Misha Katsurin, um dono de um restaurante ucraniano com família na Rússia, não percebia porque é que o pai não lhe havia ligado a perguntar se estava seguro depois de a guerra ter estalado na Ucrânia. 

Quatro dias depois da invasão, Misha estava confuso com a ausência de preocupação e ligou ao pai, Andrei, acabando por ficar chocado ao perceber que este não acreditava em si. A bolha de propaganda criada pelo Kremlin leva a que os russos vivam submersos nas mentiras que lhes são contadas e muitos não acreditam nos próprios filhos. Misha, de Kyiv, conta isso mesmo. 

Numa publicação, feita no Instagram, o ucraniano relata como contou os detalhes do que estava a acontecer na Ucrânia ao pai e, em resposta, Andrei disse-lhe que isso "eram parvoíces", que "não havia guerra" e que "os russos estavam a salvar os ucranianos dos nazis".

O pai trabalha num mosteiro numa pequena cidade perto de Nizhny Novgorod, na Rússia, e não acreditava que os russos estivessem a bombardear zonas civis na Ucrânia. 

"[Disse-me] que os nazis estavam a fazer escudos humanos de civis. Ele [Andrei] também disse que os soldados russos dão comida e roupas quentes aos soldados ucranianos. O meu próprio pai não acredita em mim, sabendo que estou aqui e vejo tudo com os meus próprios olhos, assim como a minha mãe (sua ex-mulher) que está escondida com a minha avó na casa de banho por causa do bombardeamento", escreve o empresário no Instagram. 

"40% da população da Federação Russa tem Instagram e Facebook. E a maioria também não acredita no que publicamos", explica na mesma publicação feita no Instagram. "São mais de 80 milhões de pessoas que nem têm acesso a informações verdadeiras e têm 100% de certeza de que somos nazis, canibais e escória", acrescenta. 

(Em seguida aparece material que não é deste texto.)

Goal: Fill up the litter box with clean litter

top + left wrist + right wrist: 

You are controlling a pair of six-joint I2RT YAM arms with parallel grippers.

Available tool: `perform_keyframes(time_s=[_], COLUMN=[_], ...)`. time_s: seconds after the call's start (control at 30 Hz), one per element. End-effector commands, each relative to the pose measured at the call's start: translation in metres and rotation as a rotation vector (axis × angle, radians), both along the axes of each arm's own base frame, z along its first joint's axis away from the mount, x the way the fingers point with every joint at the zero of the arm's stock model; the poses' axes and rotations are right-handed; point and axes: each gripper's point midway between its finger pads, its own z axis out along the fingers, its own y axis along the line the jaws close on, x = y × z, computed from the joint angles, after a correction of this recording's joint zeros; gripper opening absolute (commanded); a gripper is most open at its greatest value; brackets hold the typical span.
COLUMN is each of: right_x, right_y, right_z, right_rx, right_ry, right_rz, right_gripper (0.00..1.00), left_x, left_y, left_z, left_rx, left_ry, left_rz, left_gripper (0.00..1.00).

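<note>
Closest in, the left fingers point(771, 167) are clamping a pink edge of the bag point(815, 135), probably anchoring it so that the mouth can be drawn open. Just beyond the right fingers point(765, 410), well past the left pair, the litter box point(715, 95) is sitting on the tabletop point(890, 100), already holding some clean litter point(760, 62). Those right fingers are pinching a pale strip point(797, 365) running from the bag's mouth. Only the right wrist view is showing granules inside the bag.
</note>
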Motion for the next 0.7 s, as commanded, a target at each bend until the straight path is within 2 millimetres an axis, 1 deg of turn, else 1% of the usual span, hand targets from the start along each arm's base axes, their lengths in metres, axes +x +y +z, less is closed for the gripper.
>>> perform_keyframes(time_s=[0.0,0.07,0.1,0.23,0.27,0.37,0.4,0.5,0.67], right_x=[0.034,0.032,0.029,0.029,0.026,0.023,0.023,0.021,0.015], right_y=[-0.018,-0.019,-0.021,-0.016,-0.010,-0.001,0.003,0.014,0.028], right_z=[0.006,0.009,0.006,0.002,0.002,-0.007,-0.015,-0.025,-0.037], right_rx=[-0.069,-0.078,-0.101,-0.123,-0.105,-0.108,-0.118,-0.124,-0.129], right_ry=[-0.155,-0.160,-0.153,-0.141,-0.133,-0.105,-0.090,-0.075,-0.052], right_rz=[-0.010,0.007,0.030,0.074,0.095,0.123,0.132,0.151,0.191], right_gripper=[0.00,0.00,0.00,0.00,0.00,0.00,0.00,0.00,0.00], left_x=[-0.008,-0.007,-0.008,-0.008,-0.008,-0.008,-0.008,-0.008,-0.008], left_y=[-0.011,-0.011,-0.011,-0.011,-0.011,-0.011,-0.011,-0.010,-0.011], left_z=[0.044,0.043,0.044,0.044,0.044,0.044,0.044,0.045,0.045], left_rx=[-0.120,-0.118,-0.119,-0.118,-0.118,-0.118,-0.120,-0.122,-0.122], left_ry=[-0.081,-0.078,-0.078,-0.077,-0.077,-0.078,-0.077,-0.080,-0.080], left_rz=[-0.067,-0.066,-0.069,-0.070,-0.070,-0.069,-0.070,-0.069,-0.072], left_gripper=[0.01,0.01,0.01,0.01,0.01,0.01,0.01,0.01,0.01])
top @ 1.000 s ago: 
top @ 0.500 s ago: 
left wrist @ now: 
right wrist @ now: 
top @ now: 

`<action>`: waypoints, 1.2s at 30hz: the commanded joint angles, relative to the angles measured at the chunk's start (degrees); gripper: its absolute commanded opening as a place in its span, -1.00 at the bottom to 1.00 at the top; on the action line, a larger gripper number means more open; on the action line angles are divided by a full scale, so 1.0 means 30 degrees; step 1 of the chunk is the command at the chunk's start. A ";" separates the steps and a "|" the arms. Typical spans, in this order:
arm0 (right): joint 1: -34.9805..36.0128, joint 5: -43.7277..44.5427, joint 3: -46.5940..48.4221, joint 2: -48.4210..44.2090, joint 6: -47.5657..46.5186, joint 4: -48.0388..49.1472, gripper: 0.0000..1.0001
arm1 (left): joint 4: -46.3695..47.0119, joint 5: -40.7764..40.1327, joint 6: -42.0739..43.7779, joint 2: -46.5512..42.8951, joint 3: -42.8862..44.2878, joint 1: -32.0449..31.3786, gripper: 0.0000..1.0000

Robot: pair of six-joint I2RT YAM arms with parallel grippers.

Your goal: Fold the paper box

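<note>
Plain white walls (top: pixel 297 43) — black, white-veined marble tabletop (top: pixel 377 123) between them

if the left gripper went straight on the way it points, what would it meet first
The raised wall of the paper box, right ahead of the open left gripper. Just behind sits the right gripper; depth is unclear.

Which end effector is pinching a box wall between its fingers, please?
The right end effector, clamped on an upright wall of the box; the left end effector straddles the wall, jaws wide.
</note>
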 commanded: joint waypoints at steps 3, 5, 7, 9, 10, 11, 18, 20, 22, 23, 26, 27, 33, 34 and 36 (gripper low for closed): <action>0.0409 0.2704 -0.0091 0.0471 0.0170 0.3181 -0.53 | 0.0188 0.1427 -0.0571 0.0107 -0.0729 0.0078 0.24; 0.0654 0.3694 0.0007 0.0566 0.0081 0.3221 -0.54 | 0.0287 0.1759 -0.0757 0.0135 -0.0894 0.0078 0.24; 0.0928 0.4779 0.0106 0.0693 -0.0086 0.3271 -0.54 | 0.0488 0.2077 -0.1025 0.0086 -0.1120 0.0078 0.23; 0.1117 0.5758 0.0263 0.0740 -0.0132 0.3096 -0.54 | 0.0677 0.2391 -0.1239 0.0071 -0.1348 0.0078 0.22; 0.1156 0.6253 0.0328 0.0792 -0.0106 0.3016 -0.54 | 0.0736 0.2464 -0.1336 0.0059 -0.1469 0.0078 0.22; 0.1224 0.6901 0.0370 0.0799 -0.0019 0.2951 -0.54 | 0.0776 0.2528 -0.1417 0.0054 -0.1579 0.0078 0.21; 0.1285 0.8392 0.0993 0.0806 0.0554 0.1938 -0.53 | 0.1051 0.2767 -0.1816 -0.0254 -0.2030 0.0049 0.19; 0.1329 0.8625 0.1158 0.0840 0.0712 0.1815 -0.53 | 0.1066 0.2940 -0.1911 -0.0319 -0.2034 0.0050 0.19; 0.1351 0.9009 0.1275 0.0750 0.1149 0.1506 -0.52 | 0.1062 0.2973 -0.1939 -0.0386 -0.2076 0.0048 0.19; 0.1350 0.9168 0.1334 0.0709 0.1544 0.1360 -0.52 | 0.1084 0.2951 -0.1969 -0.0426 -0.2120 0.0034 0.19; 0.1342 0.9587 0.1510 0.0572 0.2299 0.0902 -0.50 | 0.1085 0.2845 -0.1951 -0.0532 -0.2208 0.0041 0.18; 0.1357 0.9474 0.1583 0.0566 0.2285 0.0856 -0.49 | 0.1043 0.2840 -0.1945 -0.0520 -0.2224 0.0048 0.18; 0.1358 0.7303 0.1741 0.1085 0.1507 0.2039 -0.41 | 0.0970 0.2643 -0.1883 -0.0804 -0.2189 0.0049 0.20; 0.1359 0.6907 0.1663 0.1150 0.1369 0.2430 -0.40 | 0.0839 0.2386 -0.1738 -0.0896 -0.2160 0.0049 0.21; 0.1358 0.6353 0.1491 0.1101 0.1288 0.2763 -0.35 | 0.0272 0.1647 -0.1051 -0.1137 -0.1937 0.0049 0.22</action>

Sublinhe-se que o Instagram, da gigante tecnológica norte-americana Meta, deixou hoje de estar acessível na Rússia, cujo governo acusou a rede social de espalhar apelos à violência contra os russos devido à invasão da Ucrânia. O mesmo já tinha acontecido com o Facebook, da mesma empresa.

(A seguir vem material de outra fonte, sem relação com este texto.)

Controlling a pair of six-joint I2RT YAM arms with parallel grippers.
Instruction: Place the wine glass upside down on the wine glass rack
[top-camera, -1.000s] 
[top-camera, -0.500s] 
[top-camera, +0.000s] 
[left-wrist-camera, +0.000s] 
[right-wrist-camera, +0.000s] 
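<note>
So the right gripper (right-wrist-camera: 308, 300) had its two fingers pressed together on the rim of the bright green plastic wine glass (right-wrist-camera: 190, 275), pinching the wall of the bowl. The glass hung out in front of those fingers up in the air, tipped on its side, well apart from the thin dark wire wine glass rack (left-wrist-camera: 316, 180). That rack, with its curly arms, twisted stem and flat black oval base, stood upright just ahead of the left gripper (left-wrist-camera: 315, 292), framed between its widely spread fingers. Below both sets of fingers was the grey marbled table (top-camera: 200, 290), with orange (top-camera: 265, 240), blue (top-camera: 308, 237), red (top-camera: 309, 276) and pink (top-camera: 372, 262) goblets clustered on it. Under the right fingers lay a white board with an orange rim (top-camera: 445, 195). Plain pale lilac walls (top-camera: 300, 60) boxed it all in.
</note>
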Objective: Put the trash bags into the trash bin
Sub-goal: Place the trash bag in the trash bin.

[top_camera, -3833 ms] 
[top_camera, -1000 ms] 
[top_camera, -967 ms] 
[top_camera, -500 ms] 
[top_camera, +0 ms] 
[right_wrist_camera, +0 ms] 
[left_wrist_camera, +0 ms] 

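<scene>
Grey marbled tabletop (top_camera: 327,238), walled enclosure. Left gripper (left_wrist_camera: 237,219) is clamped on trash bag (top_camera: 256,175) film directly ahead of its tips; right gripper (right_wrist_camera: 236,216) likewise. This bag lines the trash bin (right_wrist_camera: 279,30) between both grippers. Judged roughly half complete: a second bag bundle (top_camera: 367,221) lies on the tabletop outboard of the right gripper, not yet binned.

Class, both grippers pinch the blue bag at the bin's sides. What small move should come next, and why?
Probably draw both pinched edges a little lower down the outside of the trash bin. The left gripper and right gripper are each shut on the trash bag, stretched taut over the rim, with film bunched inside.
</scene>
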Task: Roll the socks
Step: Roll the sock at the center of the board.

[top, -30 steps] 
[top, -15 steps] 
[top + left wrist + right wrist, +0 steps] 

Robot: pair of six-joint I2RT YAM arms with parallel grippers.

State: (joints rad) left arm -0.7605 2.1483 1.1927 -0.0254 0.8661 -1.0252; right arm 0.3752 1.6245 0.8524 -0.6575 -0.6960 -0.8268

A publicação de Misha rapidamente se tornou viral com mais de 234 mil gostos e centenas de partilhas. 

A revelação de como o povo russo estava desinformado sobre o que estava realmente a acontecer levou Misha a criar uma plataforma: "Pai, acredite em mim". A plataforma tem como objetivo levar pessoas que tenham amigos ou familiares na Rússia a ligar-lhes e explicar o que está realmente a acontecer. 

A plataforma apresenta uma espécie de guia, passo a passo, sobre como falar com amigos ou familiares na Rússia que foram expostos à forte propaganda do Kremlin e, por isso, se mantêm leais ao presidente Vladimir Putin.

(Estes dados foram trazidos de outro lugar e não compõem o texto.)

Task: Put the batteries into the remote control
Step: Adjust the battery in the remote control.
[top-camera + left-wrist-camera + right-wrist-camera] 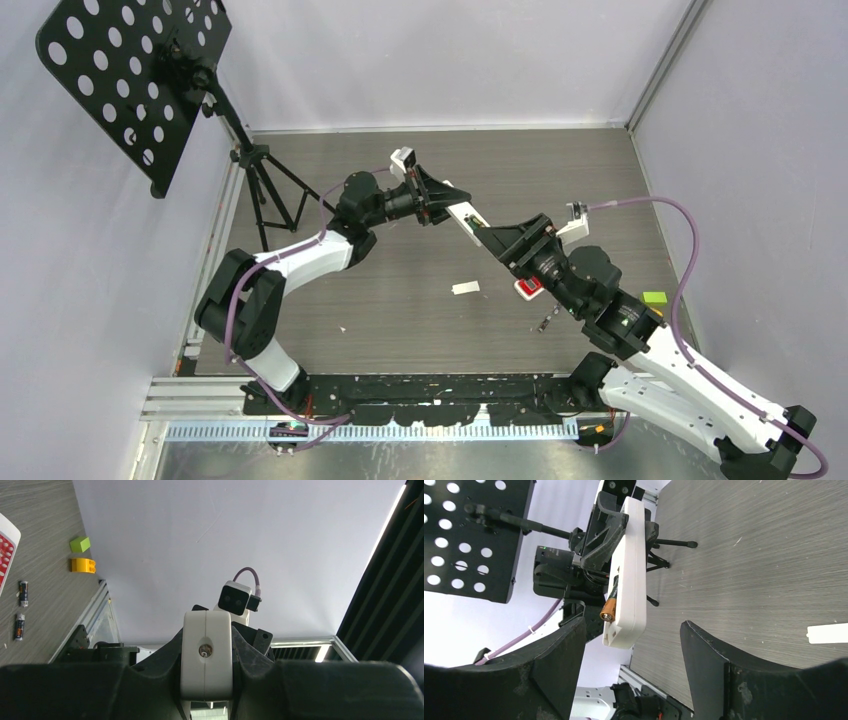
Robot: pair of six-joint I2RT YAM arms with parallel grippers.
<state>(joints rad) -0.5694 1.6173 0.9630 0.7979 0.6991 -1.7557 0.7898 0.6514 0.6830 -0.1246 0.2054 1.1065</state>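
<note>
Spread, empty right gripper (633,630) hovers lower centre; left gripper (437,203) pinches white remote (630,565). Its battery (608,609) looks half-seated, so a crooked push could pop it out. Spare batteries (23,593) lie on the tabletop (45,520), left.

Bright, even, diffuse light fills all 3 views. The table (400,300) carries only faint, soft shadows. A glaring light strip (391,516) burns white at the right of the left wrist view. The fingers (734,680) of the right gripper (633,625) are dark and blurred close up; the remote control (630,570) beyond is sharp.
</note>
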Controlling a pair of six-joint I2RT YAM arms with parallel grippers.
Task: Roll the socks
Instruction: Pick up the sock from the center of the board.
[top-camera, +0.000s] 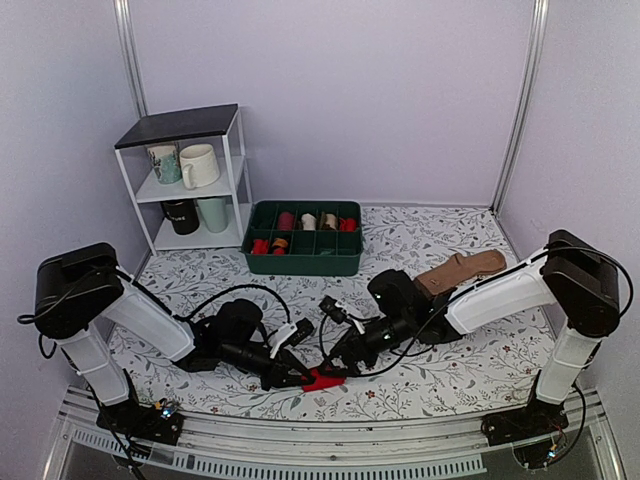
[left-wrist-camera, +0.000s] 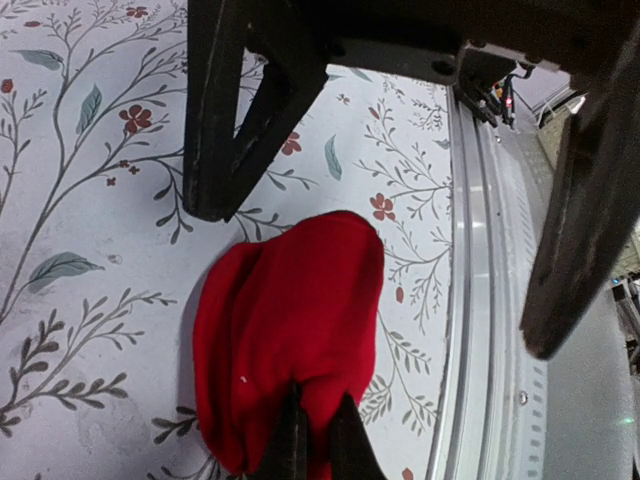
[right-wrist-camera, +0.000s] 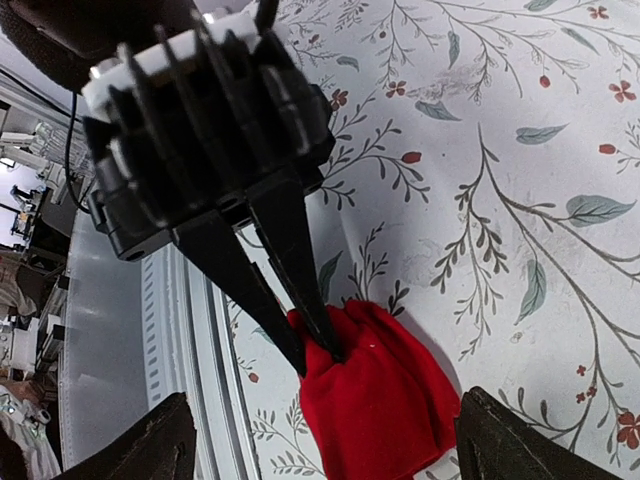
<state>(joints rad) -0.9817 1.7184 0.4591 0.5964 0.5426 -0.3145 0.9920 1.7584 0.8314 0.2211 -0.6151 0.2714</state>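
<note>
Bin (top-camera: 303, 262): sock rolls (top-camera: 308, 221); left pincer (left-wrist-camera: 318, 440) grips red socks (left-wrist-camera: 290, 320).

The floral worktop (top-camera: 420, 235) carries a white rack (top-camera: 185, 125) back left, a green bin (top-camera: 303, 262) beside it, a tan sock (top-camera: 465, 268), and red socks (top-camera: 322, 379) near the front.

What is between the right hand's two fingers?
The red socks, pinched by the left hand, lie between them. The right wrist view shows it.

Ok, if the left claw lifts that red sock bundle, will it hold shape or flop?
Probably floppy: the red socks are soft, wrinkled fabric. Likely light and unlikely to slip, since the left claw pinches one edge. The loose bundle may unfold if lifted.
</note>
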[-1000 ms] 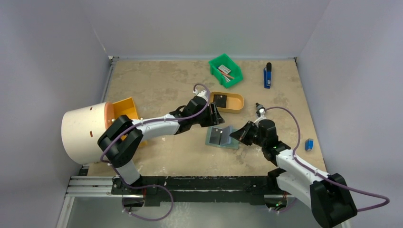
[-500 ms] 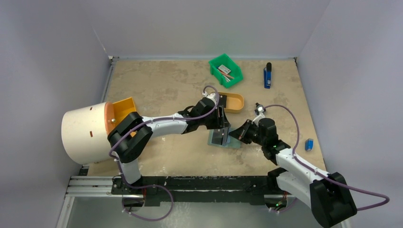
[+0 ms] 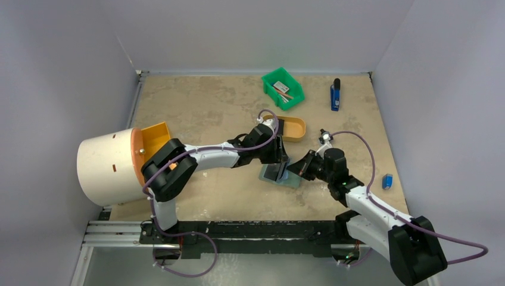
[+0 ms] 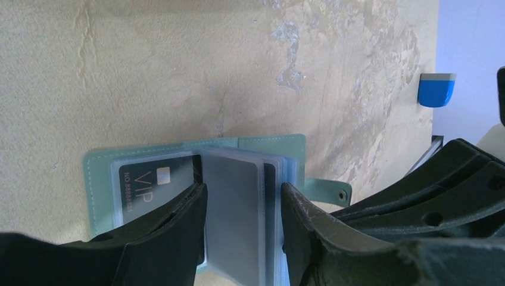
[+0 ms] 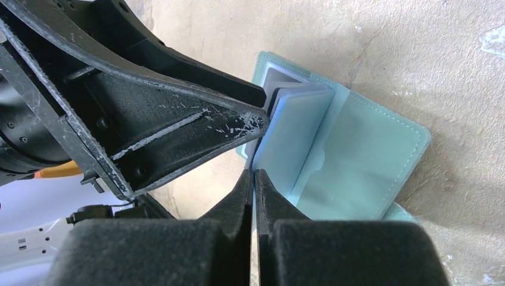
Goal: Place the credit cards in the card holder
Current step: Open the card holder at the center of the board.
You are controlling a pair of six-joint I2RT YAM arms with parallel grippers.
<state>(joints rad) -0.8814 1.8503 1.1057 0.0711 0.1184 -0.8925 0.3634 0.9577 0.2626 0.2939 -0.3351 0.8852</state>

"Liguem ao vosso pai, liguem à vossa família e amigos na Rússia. Tentem falar com eles calmamente", lê-se na plataforma criada por Misha que acrescenta que uma conversa não é, habitualmente, suficiente e é preciso manter o contacto.

Os russos vivem numa bolha de propaganda criada pelo Kremlin. Muitos acreditam na tese lançada por Putin de que as tropas russas foram à Ucrânia salvar os ucranianos dos nazis no poder. A informação real, do que se passa, dificilmente chega ao povo russo, levando-os a não acreditar na família e amigos fora do país. 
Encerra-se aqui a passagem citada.